Infections That Cause Bleeding
Sexually transmitted infections, particularly chlamydia and gonorrhea, can lead to inflammation of the cervix or the deeper reproductive organs. When that inflammation progresses to pelvic inflammatory disease (PID), bleeding between periods is one of the key symptoms. Other signs include lower abdominal pain, unusual vaginal discharge with a noticeable odor, pain during sex, and a burning sensation when urinating.
PID can be present with very mild symptoms or sometimes none at all, which is why unexplained spotting paired with even subtle pelvic discomfort or discharge changes is worth investigating. Left untreated, PID can cause scarring and long-term fertility problems.
Adenomyosis
Adenomyosis is a condition where the tissue that normally lines the uterus grows into the muscular wall instead. This causes the uterus to become enlarged and can lead to prolonged bleeding, heavy periods, and cramping that extends beyond the typical period window. It’s most common in women in their 30s and 40s, particularly those who have had children. Adenomyosis is often diagnosed through imaging, though it can be tricky to confirm without more detailed examination.

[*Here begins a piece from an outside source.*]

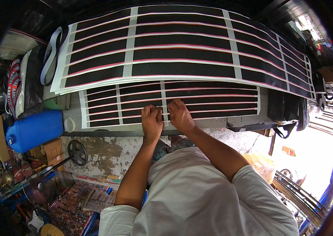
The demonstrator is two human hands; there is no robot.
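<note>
On smaller striped sheet [142, 99]: left hand [152, 118], right hand [181, 115], 1 beside other; fingers curled, cannot tell whether sheet pinched.

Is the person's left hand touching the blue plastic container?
No, the left hand is on the nearer black-banded white sheet, apart from the blue plastic container.

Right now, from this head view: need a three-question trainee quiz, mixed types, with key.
1. Which are the left hand and right hand both at?
A. the larger striped sheet
B. the smaller striped sheet
C. the cardboard box
2. True or false: the blue jerrycan is to the left of both hands.
3. Fill in: the broad bands on the smaller striped sheet are ____.

Key: 1 B; 2 true; 3 black.
</note>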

When Post-Period Bleeding Is a Red Flag
Occasional light spotting for a day or two after your period is rarely a sign of something serious. But certain patterns warrant prompt attention. ACOG considers bleeding abnormal when it occurs between periods, after sex, lasts longer than seven days, or when your cycle length varies by more than seven to nine days from month to month. Soaking through a pad or tampon every hour is another threshold that signals something beyond a normal cycle variation.
If you’re soaking through pads hourly for more than two hours in a row and also experiencing dizziness, lightheadedness, chest pain, or shortness of breath, that’s an emergency. These symptoms suggest significant blood loss that needs immediate care.

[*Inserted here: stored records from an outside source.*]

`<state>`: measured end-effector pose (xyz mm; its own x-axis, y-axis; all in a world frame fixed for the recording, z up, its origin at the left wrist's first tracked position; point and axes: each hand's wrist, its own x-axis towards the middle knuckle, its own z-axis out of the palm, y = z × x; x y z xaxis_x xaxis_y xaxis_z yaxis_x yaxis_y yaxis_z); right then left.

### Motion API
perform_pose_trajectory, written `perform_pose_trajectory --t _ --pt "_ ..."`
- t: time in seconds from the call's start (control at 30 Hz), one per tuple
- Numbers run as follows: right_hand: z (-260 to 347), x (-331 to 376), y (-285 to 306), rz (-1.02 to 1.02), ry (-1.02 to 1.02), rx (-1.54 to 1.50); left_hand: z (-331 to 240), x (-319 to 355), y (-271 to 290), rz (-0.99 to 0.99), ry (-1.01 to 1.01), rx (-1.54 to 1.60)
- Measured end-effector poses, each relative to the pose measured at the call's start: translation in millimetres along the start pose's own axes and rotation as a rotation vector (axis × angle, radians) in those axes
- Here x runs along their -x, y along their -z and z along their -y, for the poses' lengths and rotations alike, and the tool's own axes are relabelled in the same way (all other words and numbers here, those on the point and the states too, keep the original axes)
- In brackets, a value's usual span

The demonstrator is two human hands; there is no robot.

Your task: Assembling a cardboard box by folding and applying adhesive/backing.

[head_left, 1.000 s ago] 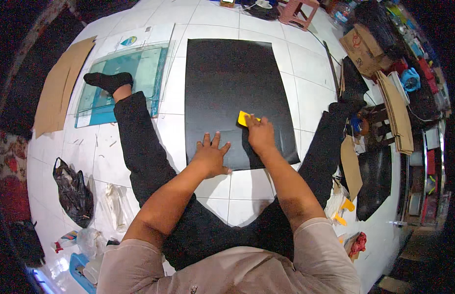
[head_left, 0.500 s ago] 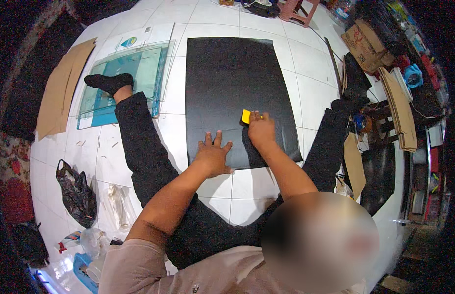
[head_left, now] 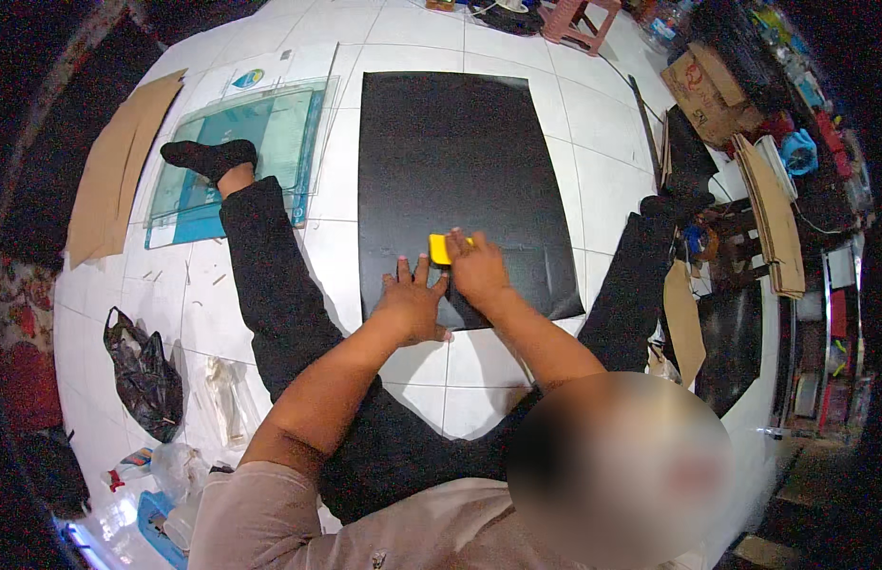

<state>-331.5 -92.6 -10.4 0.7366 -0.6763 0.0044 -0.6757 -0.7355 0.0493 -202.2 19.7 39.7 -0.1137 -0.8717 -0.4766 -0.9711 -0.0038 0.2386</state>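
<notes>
A large black sheet [head_left: 450,152] lies flat on the white tiled floor between my legs. My right hand [head_left: 481,274] is closed on a small yellow squeegee card [head_left: 439,249], which rests against the sheet's lower part. Just to its left, my left hand [head_left: 410,306] lies flat with fingers spread, on the sheet's near edge. The two hands are close together. Faint creases show in the sheet around them. My fingers hide part of the yellow card.
Glass panes [head_left: 270,123] over a blue-and-white board lie left, under my foot. Cardboard [head_left: 123,176] is farther left. A black plastic bag [head_left: 144,375] sits near my left leg. Right stand a cardboard box [head_left: 712,95] and cardboard pieces [head_left: 769,214]; a stool [head_left: 579,24] is at the far end.
My right hand has moved with the yellow squeegee card left and toward me across the black sheet, closer to my left hand. The left hand stays in place.
</notes>
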Motion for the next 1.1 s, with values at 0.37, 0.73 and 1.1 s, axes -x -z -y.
perform_pose_trajectory --t 0.37,0.73,1.1 --pt "-18 -36 -18 -0.096 -0.11 0.082 -4 -5 -1 -0.018 -0.039 -0.061" --pt "-85 5 3 0.043 -0.361 0.024 20 -8 1 -0.04 -0.04 0.088" --pt "5 101 -7 0.037 -0.045 0.0 39 -12 8 -0.073 -0.058 0.24"
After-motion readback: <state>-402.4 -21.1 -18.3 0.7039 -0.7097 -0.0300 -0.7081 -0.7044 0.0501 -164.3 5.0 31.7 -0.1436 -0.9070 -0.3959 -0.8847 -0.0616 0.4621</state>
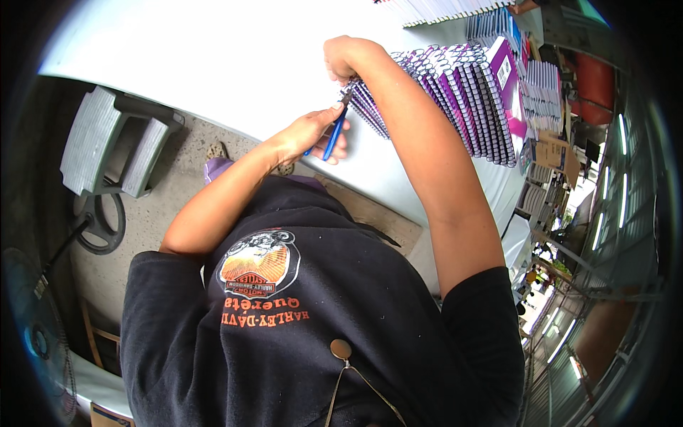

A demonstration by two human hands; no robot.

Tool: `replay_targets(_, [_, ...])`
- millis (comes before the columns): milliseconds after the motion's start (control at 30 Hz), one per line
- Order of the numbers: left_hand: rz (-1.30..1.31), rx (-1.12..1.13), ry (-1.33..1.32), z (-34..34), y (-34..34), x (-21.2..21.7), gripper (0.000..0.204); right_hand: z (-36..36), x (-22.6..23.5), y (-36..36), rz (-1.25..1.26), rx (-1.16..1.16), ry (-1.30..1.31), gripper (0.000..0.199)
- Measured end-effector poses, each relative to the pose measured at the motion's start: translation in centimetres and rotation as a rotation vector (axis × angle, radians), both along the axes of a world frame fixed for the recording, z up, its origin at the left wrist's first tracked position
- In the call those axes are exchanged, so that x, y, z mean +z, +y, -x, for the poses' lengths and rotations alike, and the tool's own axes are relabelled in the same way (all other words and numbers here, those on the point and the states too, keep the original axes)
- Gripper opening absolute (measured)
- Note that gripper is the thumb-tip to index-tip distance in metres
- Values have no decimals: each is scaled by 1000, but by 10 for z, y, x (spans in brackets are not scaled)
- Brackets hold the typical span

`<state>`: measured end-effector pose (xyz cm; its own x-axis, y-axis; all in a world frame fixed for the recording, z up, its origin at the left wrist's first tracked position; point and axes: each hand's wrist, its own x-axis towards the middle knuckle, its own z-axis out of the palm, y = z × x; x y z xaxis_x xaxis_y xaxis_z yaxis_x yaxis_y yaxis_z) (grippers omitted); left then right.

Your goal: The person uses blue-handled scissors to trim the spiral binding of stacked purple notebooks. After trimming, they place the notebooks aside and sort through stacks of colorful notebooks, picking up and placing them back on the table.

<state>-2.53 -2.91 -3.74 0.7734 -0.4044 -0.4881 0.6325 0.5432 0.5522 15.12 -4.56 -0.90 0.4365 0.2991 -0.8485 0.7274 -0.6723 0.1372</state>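
Blue handles mark the small metal-jawed pair of pliers (336, 135) gripped in the person's left hand (307, 134), which is closed about the tool with the thumb laid along its upper part near the pivot. The handles slant down past the curled fingers, one of them showing below the palm, while the dark metal nose points up and slightly right, out beyond the thumb. Just past that nose is the near corner of a long row of purple-and-white notebooks with dark wire spiral bindings (466, 99), so the row lies up and to the right of the left hand. The right hand (350, 55) is bent over at the left end of this row, just above the tip of the pliers, its fingers curled inward; whether they pinch a wire end or a notebook cannot be told, since the fingertips are partly hidden. The bare right forearm (427, 149) passes above the notebooks and covers part of them. All this is on or over a white-covered bench (192, 53). Farther right stand more stacked books (542, 89), and a grey plastic step stool (92, 146) is left of the bench.
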Motion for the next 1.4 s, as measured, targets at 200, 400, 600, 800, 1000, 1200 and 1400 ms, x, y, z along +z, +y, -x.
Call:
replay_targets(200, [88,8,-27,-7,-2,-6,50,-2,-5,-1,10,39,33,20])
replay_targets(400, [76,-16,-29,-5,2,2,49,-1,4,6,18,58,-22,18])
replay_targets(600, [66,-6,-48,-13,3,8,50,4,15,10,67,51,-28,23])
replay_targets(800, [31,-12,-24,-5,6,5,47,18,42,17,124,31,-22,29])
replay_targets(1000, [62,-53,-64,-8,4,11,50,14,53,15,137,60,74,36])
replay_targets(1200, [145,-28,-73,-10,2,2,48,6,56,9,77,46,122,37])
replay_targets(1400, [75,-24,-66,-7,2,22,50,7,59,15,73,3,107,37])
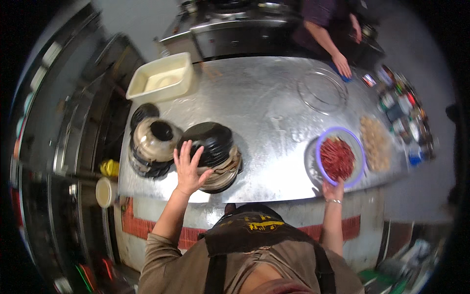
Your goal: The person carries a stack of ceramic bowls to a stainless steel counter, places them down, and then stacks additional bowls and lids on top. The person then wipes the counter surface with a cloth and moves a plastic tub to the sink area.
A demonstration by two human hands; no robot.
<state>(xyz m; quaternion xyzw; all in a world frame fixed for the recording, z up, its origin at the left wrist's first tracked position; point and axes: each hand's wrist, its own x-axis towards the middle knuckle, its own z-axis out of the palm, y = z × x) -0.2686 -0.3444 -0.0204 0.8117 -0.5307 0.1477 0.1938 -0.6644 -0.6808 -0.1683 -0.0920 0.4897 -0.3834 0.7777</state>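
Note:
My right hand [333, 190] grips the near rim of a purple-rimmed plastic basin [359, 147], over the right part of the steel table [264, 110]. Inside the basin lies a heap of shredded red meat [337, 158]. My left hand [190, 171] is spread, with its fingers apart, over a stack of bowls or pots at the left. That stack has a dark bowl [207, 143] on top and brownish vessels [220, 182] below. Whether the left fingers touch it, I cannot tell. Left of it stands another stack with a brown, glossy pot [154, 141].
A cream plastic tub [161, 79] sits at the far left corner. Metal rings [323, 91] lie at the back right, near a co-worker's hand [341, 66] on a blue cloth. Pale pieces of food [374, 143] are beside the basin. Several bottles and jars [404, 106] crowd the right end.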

Persistent abnormal bleeding can also be an early sign of endometrial cancer or a precancerous condition called endometrial hyperplasia, where the uterine lining grows too thick. This is more common in women over 45 and those with risk factors like obesity or a long history of irregular cycles. It’s not the most likely explanation for post-period spotting, but it’s one reason that bleeding changes lasting more than a few cycles shouldn’t be ignored.

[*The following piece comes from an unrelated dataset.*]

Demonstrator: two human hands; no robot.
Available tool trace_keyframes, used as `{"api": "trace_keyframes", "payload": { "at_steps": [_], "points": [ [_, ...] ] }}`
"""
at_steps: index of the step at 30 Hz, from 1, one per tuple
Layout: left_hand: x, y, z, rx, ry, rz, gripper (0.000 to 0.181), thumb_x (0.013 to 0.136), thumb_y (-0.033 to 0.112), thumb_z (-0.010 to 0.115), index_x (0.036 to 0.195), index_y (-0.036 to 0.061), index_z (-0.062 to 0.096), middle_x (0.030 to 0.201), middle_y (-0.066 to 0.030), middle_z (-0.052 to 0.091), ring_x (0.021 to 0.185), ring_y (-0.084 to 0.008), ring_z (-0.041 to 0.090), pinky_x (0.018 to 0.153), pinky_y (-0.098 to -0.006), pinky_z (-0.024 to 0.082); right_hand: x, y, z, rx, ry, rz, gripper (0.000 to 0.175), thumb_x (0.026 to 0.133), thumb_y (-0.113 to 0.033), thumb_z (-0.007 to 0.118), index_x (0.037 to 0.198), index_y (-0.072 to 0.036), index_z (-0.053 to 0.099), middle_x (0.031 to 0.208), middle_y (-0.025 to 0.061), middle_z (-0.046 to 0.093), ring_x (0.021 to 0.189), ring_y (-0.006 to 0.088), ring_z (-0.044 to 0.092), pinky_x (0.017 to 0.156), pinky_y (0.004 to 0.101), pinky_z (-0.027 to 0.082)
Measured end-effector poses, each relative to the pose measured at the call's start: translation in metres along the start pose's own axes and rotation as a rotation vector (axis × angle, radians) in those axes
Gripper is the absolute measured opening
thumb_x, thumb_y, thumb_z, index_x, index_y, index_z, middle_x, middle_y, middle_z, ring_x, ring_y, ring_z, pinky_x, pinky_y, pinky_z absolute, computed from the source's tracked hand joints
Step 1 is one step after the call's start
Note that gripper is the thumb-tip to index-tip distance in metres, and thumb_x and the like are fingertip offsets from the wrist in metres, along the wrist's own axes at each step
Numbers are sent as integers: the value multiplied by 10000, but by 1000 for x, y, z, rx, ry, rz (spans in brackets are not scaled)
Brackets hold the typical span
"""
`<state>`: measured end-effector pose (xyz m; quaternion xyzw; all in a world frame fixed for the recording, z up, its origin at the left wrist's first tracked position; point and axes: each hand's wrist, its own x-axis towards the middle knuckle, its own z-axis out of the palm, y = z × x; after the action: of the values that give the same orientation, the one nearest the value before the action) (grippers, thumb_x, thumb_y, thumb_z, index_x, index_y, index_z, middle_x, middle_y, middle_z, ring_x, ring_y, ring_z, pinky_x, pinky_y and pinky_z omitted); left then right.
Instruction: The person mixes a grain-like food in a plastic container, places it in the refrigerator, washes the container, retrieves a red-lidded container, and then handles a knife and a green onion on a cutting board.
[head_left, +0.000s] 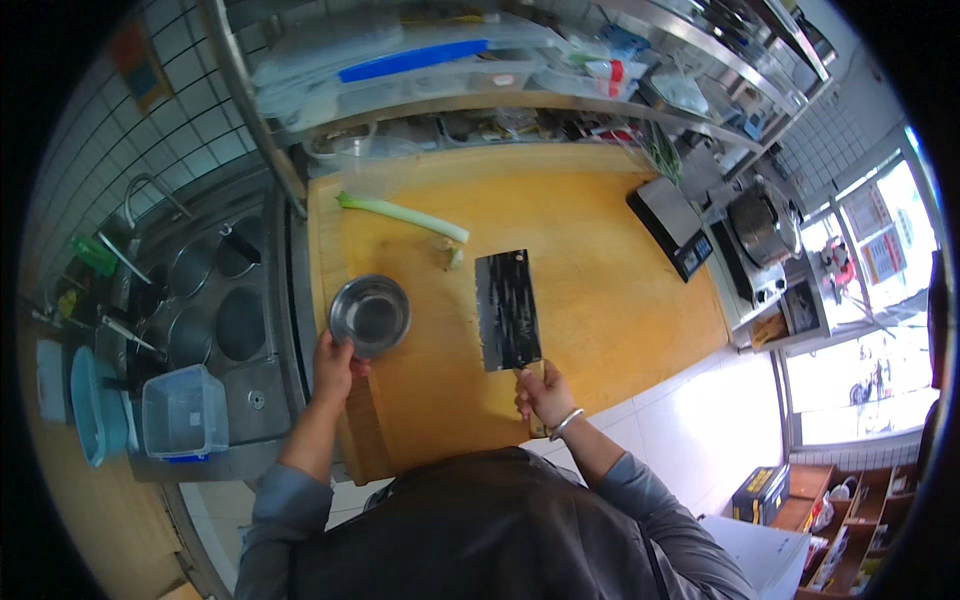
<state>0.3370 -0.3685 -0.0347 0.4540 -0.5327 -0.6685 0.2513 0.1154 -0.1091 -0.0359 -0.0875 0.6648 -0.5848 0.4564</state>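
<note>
My left hand (337, 367) grips the near rim of a round stainless steel bowl (371, 315) at the left side of a wooden worktop (615, 300). In my right hand (545, 396) is the handle of a cleaver (509, 310); its broad dark blade points away from me, over the board. Beyond the bowl lies a leek or large green onion (405, 217), its green end at the left. Small trimmed vegetable pieces (451, 253) rest just below its white end.
Steel cooking wells (241, 322) and a clear plastic tub (185, 412) stand left. A clear round container (376, 165) sits at the back left. A digital scale (671, 225) is at the right, beside a burner with a steel pot (763, 223). Loaded shelves (465, 105) run behind.
</note>
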Motion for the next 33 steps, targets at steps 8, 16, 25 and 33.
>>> {"api": "trace_keyframes", "payload": {
  "at_steps": [8, 16, 25, 33],
  "points": [
    [22, 4, 3, -27, -26, -11, 241, 929, 161, 445, 1125, 22, 449, 770, -116, 614, 542, -162, 607, 452, -256, 504, 21, -38, -77, 59, -49, -39, 130, 927, -190, 479, 881, -80, 426, 567, 33, 457, 408, 157, 464, 409, 292, 414],
    [109, 48, 51, 110, 97, -32, 202, 893, 114, 459, 1057, -3, 450, 728, -119, 625, 540, -170, 624, 427, -265, 487, 57, -44, -54, -80, -163, 55, 125, 909, -159, 496, 936, -71, 412, 578, 40, 458, 413, 151, 446, 418, 294, 411],
    [143, 51, 94, -31, 53, -10, 158, 902, 128, 465, 1009, 12, 461, 736, -106, 627, 548, -170, 634, 405, -258, 479, 66, -63, -43, -187, -217, 39, 207, 909, -144, 488, 1075, -40, 421, 592, 31, 465, 429, 128, 459, 402, 272, 425],
    [140, 54, 73, -11, 187, -119, 100, 886, 109, 474, 913, 26, 523, 716, -95, 616, 486, -145, 584, 401, -253, 472, 125, -118, -42, -509, -414, 51, 241, 900, -144, 500, 1049, 23, 412, 582, 32, 449, 436, 119, 453, 386, 270, 390]
  ]
}}
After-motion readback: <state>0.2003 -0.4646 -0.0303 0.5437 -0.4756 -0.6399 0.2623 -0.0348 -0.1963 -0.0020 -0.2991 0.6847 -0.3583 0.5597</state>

How the Cause Gets Identified
When post-period bleeding becomes a recurring issue, the typical first step is a pelvic ultrasound. A transvaginal ultrasound provides a detailed view of the uterine lining, polyps, fibroids, and other structural changes. For detecting conditions like endometrial hyperplasia, transvaginal ultrasound picks up about 69% of cases, while a hysteroscopy (a small camera inserted through the cervix) catches about 73% and is better at ruling out problems when nothing is found. Your doctor may also run blood work to check hormone levels, thyroid function, and clotting factors, or test for infections if your symptoms suggest that possibility.
Tracking your bleeding pattern before your appointment makes a real difference. Note when the spotting starts relative to your period, how many days it lasts, whether it’s light or heavy, and any accompanying symptoms like pain or unusual discharge. That information helps narrow the list of causes quickly.